I noted, as he left, that the little heart was still fluttering about his head.

I glanced at the timer. I had two minutes until I returned. I sat on the floor, gazing blankly at the ceiling. I was an idiot. It was Voldemort, and yet I still thought he might have been different back then. And they called me the cleverest witch of my time. If only they knew… I heard that song play again from the timer, and when it finished, I rose like a zombie and pulled open the door. I half expected to see Tom there, for some reason, and it hurt a little that I didn't. It was going to be different now that I was home. I turned left and stepped into that narrow passageway. I walked through it and tried the door.
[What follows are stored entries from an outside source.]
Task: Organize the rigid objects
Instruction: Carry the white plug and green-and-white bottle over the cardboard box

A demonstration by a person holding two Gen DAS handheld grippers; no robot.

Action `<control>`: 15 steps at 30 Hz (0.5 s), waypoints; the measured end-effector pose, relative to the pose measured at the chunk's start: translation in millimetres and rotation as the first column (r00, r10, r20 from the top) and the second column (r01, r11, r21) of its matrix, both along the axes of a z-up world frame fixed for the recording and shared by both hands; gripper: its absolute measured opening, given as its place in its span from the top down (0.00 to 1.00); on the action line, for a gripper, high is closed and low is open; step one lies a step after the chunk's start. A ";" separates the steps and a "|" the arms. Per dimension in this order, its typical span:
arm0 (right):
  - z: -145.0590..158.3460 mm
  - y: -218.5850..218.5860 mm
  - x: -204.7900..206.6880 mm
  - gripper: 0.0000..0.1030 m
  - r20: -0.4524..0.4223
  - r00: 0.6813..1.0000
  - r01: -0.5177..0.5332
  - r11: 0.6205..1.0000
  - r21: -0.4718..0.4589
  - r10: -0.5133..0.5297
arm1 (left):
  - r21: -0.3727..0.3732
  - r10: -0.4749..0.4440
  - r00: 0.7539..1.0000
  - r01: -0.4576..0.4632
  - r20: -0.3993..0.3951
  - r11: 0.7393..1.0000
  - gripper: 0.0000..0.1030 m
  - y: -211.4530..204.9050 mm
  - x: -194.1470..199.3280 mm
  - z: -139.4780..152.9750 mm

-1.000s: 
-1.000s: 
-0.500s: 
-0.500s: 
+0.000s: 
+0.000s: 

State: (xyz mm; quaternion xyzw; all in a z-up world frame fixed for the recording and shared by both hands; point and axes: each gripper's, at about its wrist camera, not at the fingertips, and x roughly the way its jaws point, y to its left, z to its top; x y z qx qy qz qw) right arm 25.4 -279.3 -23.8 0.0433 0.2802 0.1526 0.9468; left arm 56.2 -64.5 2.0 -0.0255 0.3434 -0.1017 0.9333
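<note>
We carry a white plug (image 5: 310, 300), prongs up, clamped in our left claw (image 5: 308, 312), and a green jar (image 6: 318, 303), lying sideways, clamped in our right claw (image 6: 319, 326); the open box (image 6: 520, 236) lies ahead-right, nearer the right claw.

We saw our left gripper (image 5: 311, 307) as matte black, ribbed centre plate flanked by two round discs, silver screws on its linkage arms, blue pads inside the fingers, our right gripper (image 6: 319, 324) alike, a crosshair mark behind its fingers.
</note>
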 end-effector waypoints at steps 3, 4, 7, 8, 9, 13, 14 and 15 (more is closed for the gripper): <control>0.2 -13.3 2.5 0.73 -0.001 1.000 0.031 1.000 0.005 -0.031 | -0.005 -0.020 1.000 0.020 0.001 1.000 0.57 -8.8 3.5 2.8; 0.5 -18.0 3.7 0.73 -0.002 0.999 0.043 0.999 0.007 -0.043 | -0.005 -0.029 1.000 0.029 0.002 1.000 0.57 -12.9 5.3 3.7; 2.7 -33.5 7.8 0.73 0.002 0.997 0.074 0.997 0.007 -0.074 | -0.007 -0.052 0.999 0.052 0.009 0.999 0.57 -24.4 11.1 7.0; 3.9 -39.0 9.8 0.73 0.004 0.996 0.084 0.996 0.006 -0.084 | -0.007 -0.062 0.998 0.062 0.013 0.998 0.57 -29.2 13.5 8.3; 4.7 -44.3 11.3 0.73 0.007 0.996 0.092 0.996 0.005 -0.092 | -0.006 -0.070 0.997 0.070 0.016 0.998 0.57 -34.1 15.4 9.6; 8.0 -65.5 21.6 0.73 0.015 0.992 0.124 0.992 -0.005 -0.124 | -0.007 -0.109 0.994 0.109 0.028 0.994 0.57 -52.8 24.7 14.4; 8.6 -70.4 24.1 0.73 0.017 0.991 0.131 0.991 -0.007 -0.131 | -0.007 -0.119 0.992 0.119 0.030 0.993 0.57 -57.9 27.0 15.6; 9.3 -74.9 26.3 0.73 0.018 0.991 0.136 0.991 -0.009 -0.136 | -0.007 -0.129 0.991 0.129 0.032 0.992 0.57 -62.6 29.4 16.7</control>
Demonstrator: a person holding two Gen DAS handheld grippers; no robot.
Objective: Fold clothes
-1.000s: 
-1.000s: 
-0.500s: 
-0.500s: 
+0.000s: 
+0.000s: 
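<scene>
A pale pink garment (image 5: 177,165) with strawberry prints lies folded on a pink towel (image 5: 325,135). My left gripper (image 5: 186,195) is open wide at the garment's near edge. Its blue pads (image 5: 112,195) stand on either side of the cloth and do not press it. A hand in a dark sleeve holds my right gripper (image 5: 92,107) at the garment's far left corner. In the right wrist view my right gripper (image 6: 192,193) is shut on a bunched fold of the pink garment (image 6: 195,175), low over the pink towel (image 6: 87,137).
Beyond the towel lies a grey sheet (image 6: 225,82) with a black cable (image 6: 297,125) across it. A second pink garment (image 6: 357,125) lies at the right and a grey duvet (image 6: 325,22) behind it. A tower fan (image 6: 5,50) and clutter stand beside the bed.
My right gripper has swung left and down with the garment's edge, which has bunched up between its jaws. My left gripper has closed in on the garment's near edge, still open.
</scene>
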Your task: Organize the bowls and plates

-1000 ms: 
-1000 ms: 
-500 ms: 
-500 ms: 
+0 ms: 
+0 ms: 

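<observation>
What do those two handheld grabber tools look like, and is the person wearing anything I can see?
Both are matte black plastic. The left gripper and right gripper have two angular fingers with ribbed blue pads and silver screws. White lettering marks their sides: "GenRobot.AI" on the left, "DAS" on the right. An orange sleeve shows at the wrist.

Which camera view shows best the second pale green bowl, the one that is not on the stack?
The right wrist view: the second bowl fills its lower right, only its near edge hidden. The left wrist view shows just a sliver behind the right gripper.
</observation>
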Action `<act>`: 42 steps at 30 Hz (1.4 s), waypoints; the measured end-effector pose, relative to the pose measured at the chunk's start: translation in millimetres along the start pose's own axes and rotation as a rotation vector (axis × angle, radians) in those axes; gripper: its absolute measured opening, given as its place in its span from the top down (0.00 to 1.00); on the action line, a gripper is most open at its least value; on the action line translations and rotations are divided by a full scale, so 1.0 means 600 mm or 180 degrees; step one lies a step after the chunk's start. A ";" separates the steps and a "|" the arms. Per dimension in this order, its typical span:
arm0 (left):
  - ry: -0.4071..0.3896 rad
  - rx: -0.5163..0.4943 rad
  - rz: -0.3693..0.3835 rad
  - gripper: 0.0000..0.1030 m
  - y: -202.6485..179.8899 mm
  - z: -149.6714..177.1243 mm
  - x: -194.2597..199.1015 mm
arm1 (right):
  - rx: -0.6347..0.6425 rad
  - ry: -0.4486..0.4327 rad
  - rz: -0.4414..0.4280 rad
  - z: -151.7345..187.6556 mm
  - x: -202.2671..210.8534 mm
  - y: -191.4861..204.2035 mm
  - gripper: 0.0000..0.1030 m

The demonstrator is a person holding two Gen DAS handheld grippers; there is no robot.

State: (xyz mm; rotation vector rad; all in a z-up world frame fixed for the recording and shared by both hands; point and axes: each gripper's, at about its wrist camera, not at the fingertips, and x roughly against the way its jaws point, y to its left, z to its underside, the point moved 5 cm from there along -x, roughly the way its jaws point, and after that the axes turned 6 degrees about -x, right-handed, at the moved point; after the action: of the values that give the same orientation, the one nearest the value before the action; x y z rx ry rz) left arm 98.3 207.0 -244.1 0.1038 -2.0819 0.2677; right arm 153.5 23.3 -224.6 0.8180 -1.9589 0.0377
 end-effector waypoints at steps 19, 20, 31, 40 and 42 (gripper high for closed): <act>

It was locked so I pulled out my wand and unlocked it.

I was so shocked to see Malfoy there when I opened it that I started crying. Draco Malfoy. Not Leontes. His eyes widened in surprise at my sudden burst of tears. I collapsed to the floor, sobbing like a child with a skinned knee. After a second, I could feel someone patting my back awkwardly.

A familiar voice murmured, "Sorry…", and then my tears stopped. I was home.